If there was training involved to work at Bravado Bookmark, I don’t readily recall what it was—other than using the till (which was fairly standard model) and learning to use the special order computer (which took about ten minutes to get the hang of) it was pretty much a milling around sort of place.

Girl looking for Shakespeare"

To be fair, I should point out that (though at the time I would’ve said otherwise) I was not much of an employee, so perhaps I was just missing something—but none of my co-workers ever did much else, either, except the “shift manager” would have to deal with shipments every few days. It was mostly endlessly rearranging the shelves.

***

This was a strip mall bookshop—a large wall of magazines and periodicals; two large shelf-rows and two large tables of bargained books, remainders, anthologies of works in the public domain; a few stands of greeting cards and bric-a-brac.

Then there was the book-section-proper, this being the surrounding store walls (which were primarily General Hardcover Non-Fiction, Self Help, Children’s, and Cook Books) and two shelf-rows (one shared halfway with remainders) of Fiction, Literature, Theatre/Essays, Science, Biography, True Crime, History and miscellaneous.

I seldom set foot anywhere but the non-remaindered row-shelf section, taking the assignment of keeping this straight—eagerly taking the assignment on day two of the job, the last time I can recall anything remotely like specific assignments being talked about.

***

I took it dreadfully serious at first, found the Fiction section, for example, in extreme disrepair, decided I would completely rework it, balance it as close to mathematical, alphabetical perfection as could be done—I spent a shift doing this (only facing out books I thought were worth facing out, silly stuff like that) and I was so very proud of myself, I wanted a bloody trophy.

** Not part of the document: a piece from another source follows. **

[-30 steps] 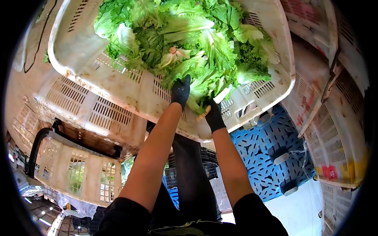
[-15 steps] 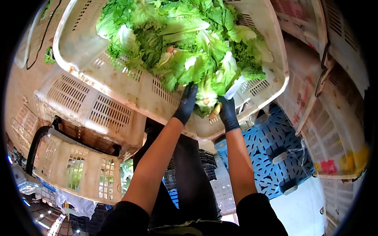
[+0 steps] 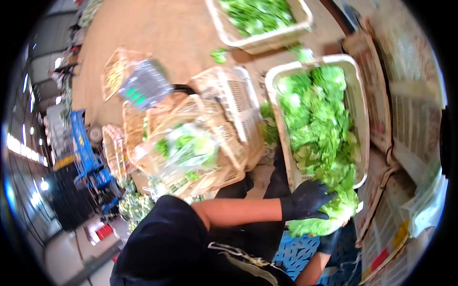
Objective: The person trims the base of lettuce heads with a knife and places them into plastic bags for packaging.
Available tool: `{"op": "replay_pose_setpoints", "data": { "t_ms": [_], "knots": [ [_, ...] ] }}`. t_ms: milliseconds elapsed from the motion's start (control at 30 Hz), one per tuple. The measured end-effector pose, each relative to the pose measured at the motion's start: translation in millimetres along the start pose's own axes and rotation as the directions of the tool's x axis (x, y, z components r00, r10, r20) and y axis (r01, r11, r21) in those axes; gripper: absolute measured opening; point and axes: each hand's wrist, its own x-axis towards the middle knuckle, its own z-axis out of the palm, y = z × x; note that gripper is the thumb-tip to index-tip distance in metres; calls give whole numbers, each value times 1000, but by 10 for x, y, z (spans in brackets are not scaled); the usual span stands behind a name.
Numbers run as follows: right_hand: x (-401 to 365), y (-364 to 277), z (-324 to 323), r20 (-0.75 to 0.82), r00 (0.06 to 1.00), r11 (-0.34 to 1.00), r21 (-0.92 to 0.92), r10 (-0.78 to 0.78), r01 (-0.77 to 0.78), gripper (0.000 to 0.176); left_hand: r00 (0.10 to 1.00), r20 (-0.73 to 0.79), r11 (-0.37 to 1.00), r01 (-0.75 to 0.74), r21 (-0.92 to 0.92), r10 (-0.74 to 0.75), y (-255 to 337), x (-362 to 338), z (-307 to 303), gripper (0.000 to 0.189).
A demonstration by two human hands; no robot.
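Note:
A head of leafy green lettuce (image 3: 341,209) is held over the near end of a cream plastic crate (image 3: 282,128) filled with more lettuce (image 3: 317,109). My left hand (image 3: 307,200), in a black glove, grips the head's left side with its fingers spread over the leaves. Below the head is my right hand (image 3: 330,240), also gloved in black, with its fingers mostly hidden by the leaves. A small white piece, seemingly the tip of a knife blade (image 3: 360,206), shows past the head's right edge; the handle is hidden.
Another crate (image 3: 248,45) of greens stands at the top. Left of my legs are stacked crates (image 3: 243,105) and a clear bag of greens (image 3: 191,145). Several tall crates (image 3: 377,95) line the right. A blue slotted plastic surface (image 3: 293,250) lies below my hands.
The view has swung left, bringing the floor and the stacked crates into sight. Both hands have come nearer with the lettuce head, which is lifted off the pile.

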Motion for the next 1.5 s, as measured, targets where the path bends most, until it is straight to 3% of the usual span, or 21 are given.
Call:
{"op": "replay_pose_setpoints", "data": {
  "t_ms": [67,100,133,200,233,267,300,467,533,667,767,800,900,933,1033,1133,1200,1267,1333,1433,1500],
  "knots": [
    [-559,383,-346,-107,985,607,794,135,3,46,982,85,986,-169,-8,169,410,-121,-927,66],
    [-761,614,-416,-110,976,197,978,186,73,46,903,-219,928,-372,29,369,531,-149,-1027,65],
    [-935,835,-535,-95,973,-247,958,210,147,45,900,-203,922,-378,79,386,651,-180,-1181,70],
    [-1215,1201,-1043,-52,994,-756,645,101,111,41,956,-84,732,-271,-625,282,818,-181,-1433,73],
    [-1338,1334,-1572,-45,999,-849,528,-2,22,37,951,80,603,-123,-788,298,817,-178,-1542,71],
    [-1457,1486,-1927,-45,993,-910,405,-110,-82,33,933,0,511,-197,-837,359,557,-24,-1234,63],
    [-1425,1650,-1981,-110,944,-911,318,-311,-263,36,934,29,384,-118,-916,355,486,-42,-1192,61],
    [-1470,1886,-2282,39,981,-648,746,-190,-155,28,955,199,-112,227,-967,221,603,-629,-1419,55],
    [-1440,1872,-2204,-317,922,-115,931,221,347,22,938,263,-220,312,-924,227,665,-774,-1516,52],
    [-1659,2155,-2392,-396,918,-297,879,-23,372,22,886,387,-315,455,-833,256,925,-935,-1645,47],
    [-1813,2137,-2913,-701,712,15,712,-45,702,27,796,441,-376,591,-714,414,943,-1037,-1792,43],
    [-1864,2153,-3039,-727,683,60,680,-73,730,29,664,435,-362,720,-592,608,873,-1042,-1794,46],
    [-1953,2123,-3064,-716,691,82,686,-100,723,33,793,551,-373,608,-701,259,1049,-1389,-1683,51],
    [-1964,2126,-3043,-717,688,98,681,-109,725,34,775,590,-279,528,-802,-227,1201,-1512,-1699,51],
    [-2041,2212,-3018,-689,711,73,709,-145,702,36,846,501,-216,532,-819,182,1189,-1477,-1743,38],
    [-2114,2202,-2972,-709,697,14,700,-106,714,37,824,465,26,499,-866,-323,1282,-1691,-1710,37],
    [-2151,2202,-2952,-724,687,-26,689,-68,724,33,865,410,149,464,-873,-287,1329,-1615,-1685,32],
    [-2169,2217,-2947,-729,681,-36,684,-69,729,32,927,375,427,348,-834,-22,916,-1582,-1510,36],
    [-2168,2207,-2887,-692,715,-43,721,-98,692,33,870,483,164,494,-854,-103,995,-1755,-1487,40],
    [-1998,2150,-2514,-564,815,28,820,-132,572,37,858,499,-247,514,-822,124,1258,-1511,-1454,44],
    [-1900,2113,-2228,-477,874,80,871,-95,484,35,865,453,-346,501,-794,214,1487,-1461,-1610,42]
  ]
}}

Of course, a customer (kind of a rarity at Bravado) would come in and surely they would wreck the set-up and do so somehow in such a fashion that it caused major rebalancing to be needed at least every day if I wanted the pristine nature kept up. This broke my heart, each time it happened, it just broke my heart.

My favourite was the tiny Literature section—clearly distinguishing itself from the Fiction section. It was the top three rows of one of the skinnier shelf units, the Theatre/Essay section right beneath it (this having two rows designated but only enough books to, sensibly balanced, cover one-and-a-half—no way to condense to one, no way to expand to two without running Literature into it, which for whatever reason was strictly against the rules).

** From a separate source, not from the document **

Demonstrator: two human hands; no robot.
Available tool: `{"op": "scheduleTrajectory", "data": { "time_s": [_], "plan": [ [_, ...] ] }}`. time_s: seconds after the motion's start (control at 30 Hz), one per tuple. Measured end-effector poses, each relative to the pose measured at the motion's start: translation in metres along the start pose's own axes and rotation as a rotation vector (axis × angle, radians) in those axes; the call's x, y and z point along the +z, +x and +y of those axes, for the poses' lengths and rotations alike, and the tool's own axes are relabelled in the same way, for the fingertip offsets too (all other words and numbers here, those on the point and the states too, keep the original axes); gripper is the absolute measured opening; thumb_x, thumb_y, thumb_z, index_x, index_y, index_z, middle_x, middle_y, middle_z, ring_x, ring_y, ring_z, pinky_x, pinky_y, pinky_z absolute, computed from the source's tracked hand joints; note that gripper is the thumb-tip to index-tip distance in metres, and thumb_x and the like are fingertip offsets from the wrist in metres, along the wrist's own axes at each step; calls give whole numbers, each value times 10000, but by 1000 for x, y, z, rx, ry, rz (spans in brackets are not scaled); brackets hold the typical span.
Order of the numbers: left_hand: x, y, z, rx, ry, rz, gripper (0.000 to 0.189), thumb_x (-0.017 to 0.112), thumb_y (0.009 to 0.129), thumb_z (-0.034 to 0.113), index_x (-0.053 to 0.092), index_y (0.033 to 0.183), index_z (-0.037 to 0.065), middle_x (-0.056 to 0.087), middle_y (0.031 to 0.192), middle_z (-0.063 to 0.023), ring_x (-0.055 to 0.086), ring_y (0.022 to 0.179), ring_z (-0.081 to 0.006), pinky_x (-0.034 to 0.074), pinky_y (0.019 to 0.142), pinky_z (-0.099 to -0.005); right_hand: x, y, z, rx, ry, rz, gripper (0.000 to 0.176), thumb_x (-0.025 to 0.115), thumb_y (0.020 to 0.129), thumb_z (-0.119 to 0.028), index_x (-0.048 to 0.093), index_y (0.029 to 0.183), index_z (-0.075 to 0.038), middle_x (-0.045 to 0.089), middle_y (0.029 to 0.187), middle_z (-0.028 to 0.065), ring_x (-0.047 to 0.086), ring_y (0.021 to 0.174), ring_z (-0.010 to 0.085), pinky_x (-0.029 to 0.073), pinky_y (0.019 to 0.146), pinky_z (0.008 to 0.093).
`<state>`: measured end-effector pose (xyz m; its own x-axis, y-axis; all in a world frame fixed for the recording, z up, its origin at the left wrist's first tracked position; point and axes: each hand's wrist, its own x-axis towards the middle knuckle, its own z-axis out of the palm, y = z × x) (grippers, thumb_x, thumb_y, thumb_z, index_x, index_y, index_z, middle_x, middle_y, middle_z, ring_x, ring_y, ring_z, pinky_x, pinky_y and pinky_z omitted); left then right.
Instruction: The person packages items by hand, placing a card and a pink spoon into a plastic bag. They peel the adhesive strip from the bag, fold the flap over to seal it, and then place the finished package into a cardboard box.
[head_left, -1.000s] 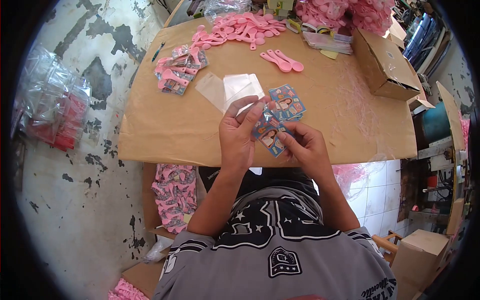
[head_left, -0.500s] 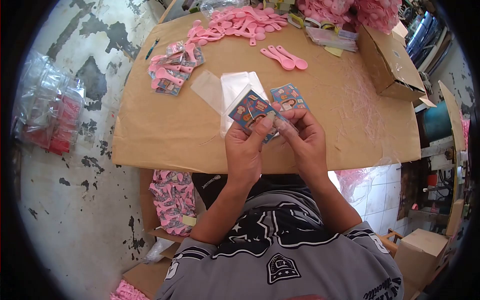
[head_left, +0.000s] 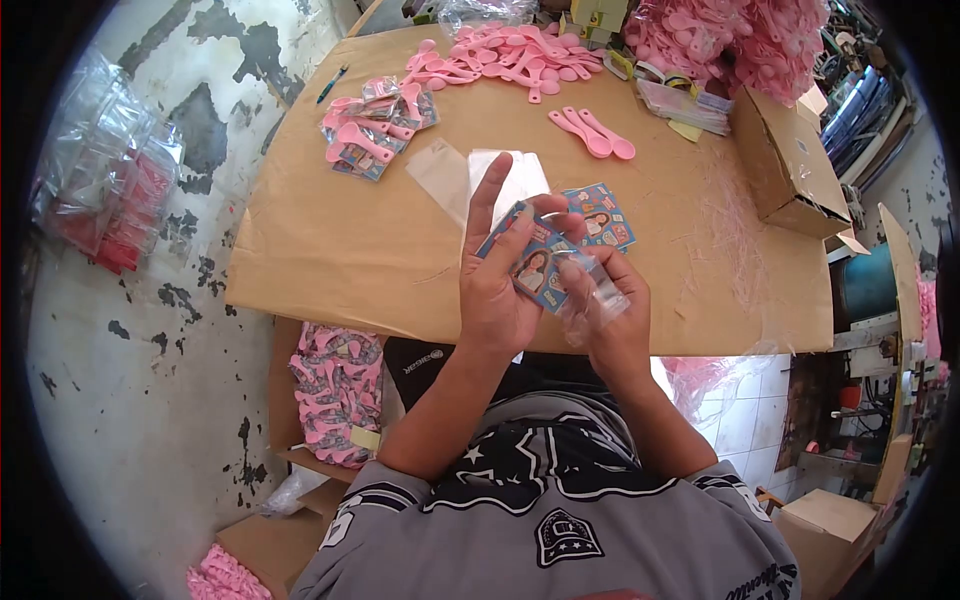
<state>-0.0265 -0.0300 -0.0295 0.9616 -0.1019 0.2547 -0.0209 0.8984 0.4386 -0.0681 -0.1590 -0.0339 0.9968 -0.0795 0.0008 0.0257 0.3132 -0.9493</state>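
Note:
My left hand (head_left: 495, 290) pinches a blue printed card (head_left: 538, 262) between thumb and fingers, its index finger pointing up. At the card's lower right end, my right hand (head_left: 615, 315) grips a crumpled clear plastic bag (head_left: 597, 298), which overlaps that end of the card. More blue cards (head_left: 606, 218) lie on the table just behind my hands. Partly hidden by my left hand is a stack of clear bags (head_left: 510, 172), with a single bag (head_left: 440, 180) to its left. Two or three pink spoons (head_left: 595, 135) lie beyond.
A pink spoon pile (head_left: 510, 58) covers the brown table's (head_left: 340, 250) far side. Packed spoons with cards (head_left: 372, 130) and a pen (head_left: 332, 84) are at the left. An open cardboard box (head_left: 790, 165) and tape rolls (head_left: 650, 73) sit at the right.
The card has turned and moved slightly right, and the clear bag now shows bunched in my right hand. My left index finger has lifted. The whole view has shifted a little.

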Motion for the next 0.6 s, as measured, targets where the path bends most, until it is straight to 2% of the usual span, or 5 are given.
{"op": "scheduleTrajectory", "data": {
  "time_s": [0.17,0.37,0.47,0.5,0.6],
  "plan": [
    [2,-1,-8,-31,-30,78,470,526,1107,140,399,1558,90,668,1114,-114,687,1017,-213,608,916,-402,-3,4,3,50,18,-48,198,779,976,-145,603,980,-57,628,827,-23,546,710,26,425,599,209],
    [-3,9,-7,-36,30,249,391,575,1109,242,481,1432,43,630,971,-54,648,872,-154,588,831,-352,3,16,15,-251,-322,62,208,801,911,-65,606,982,-65,632,892,22,570,730,77,442,569,255],
    [-21,16,4,-62,-43,323,385,578,1108,290,505,1404,54,635,969,-41,642,853,-138,582,821,-348,-13,25,-8,-632,-755,-204,209,796,859,-10,640,986,-67,647,925,59,582,692,153,467,586,280],
    [-31,20,11,-67,-69,362,391,577,1104,354,539,1368,68,638,964,-29,635,827,-126,572,830,-343,-15,31,-19,-681,-802,-319,206,775,837,21,675,995,-65,663,906,91,612,690,222,494,604,313],
    [-58,31,36,47,-44,398,401,573,1102,392,564,1348,76,635,956,-21,625,821,-120,558,843,-337,-30,70,-46,-815,-955,-278,187,755,866,11,697,1034,-46,670,872,107,647,716,232,513,619,334]
  ]
}}
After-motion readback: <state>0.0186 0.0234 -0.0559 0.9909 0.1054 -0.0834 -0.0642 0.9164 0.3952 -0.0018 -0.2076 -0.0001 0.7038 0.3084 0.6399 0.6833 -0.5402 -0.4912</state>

This is the section I’d stolen all the Dostoyevsky from and looking at it every day from the point-of-view of Employee it’s what started the germ festering that this bookstore was actually my personal collection, the books mine for the taking.

But, the first thing I stole while on payroll was from the Science section. It took me a lot of passes, a lot of times looking at it to finally make the move—likely I also had residual worry from what had happened at Baskin Robbins, I wanted to know how things were kept track of, if the store actually had cameras, how something would be noticed if it went missing before I started helping myself.

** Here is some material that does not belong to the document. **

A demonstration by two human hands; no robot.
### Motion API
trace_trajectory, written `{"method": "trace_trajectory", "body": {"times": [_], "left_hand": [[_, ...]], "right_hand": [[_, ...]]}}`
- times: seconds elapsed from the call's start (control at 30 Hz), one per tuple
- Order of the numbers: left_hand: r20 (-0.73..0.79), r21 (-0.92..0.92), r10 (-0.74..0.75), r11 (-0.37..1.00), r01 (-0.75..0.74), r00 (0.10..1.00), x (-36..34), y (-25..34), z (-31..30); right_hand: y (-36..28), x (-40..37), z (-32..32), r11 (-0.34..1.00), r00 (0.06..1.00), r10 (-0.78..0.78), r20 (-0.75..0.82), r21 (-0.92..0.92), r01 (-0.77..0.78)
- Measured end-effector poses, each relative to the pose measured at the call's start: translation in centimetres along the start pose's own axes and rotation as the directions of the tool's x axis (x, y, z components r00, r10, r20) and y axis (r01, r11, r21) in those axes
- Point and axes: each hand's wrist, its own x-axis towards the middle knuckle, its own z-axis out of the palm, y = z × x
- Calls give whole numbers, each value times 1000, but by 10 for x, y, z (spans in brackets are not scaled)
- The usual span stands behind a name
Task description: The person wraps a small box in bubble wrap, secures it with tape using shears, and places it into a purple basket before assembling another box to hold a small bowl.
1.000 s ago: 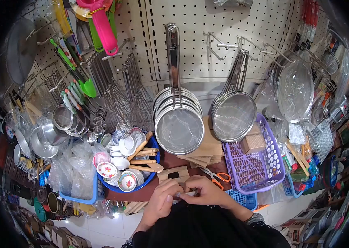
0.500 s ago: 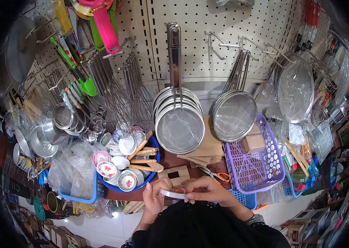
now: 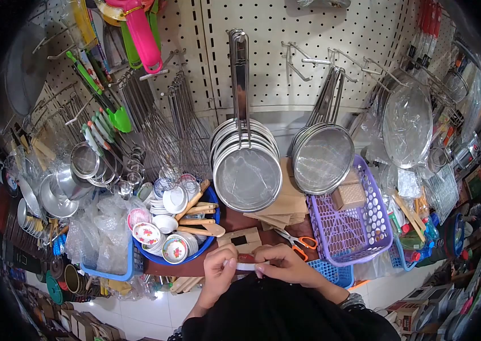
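Note:
Close to my body, both hands hold a narrow roll of clear-white tape [image 3: 245,266], seen almost edge-on, with a dark red patch showing behind its rim. My left hand [image 3: 219,267] pinches the roll's left end between thumb and curled fingers. At the opposite end my right hand [image 3: 282,263] has thumb and fingertips closed on it. Just beyond the hands lies a piece of brown cardboard [image 3: 241,241] on the dark red surface. Scissors with orange handles [image 3: 300,244] rest beyond my right hand.
A blue basin [image 3: 209,241] of small bowls and wooden-handled tools stands to the left. On the right is a purple basket [image 3: 343,230] with a brown block in it. Large strainers [image 3: 248,181] hang ahead from the pegboard [image 3: 269,68], whisks [image 3: 186,119] beside them.
The roll has tilted from an oblique view to nearly edge-on and level. My left fingers have curled further around its end, and my right fingers have shifted slightly along it.

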Motion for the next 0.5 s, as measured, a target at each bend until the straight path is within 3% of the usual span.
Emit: {"method": "trace_trajectory", "body": {"times": [0.07, 0.17, 0.3, 0.5], "left_hand": [[-18, -107, -45, 993, 43, 999, 0, -4, 3], [-61, -408, -170, 904, 131, 984, 0, -10, 7], [-34, -518, -240, 835, 188, 970, 4, -6, 10], [-10, -738, -395, 623, 260, 919, 2, -8, 14]], "right_hand": [[2, 1, 0, 996, 999, -30, 36, 81, 27], [-1, 1, 3, 982, 997, -37, 69, 189, 24], [3, 0, -3, 971, 977, -16, 212, 235, -35], [-8, 2, 4, 972, 985, 50, 163, 220, -86]]}}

The object of my affection was a set of book-and-cassettes, Richard Feynman’s Six Easy Pieces (wonderful, heavy yellow packaging) and then right next to it Six Not-So-Easy Pieces (red packaging). I always and still do have a soft spot fascination for physics—I have a very dubious layman’s grasp of all things physics related, but Christ if I don’t love physics.

I was ten times interested in these pieces because of the cassettes, actual recordings of the lectures as Feynman gave them—it was the perfect fetish for me, my adoration of live, scratchy audio recordings of anything thrown into the mix.

Feynman’s memoir (Surely You’re Joking, Mr. Feynman) was there, as well and it just wooed me, I walked past it twenty, thirty times a shift just to tap the spine. I wasn’t sure how to pronounce the guy’s name, and I’d stare at the spelling, just hold the book staring at the spelling (Fen-Eh-Man? Fayn-Man?) the actual pronunciation (Fine-Men) never occurring to me.

I don’t even remember how it is I finally made off with the thing—it was a bulky piece and I was far too nervous to secret it—there were very sporadic bag checks, always just this residue-semblance of professionalism and as I was clearly a criminal sort I was jaggedly paranoid, never really warming up to my co-workers, even when I was arbitrarily promoted to be a “shift manager” myself.

However it happened, I looted the Science section of the Feynman—all of it, I found QUE there as well—and then nabbed The Beak of the Finch, loved everything about that book from the feel of the edition to the cover to the content.

***

I always eyeballed the pornography, saw it from the cashier-station there all along two top rows, but never made a swing at it—it was weird when people I recognized as workers from other of the strip mall shops would pop in and just stand there flipping through a Cheri or a Club International.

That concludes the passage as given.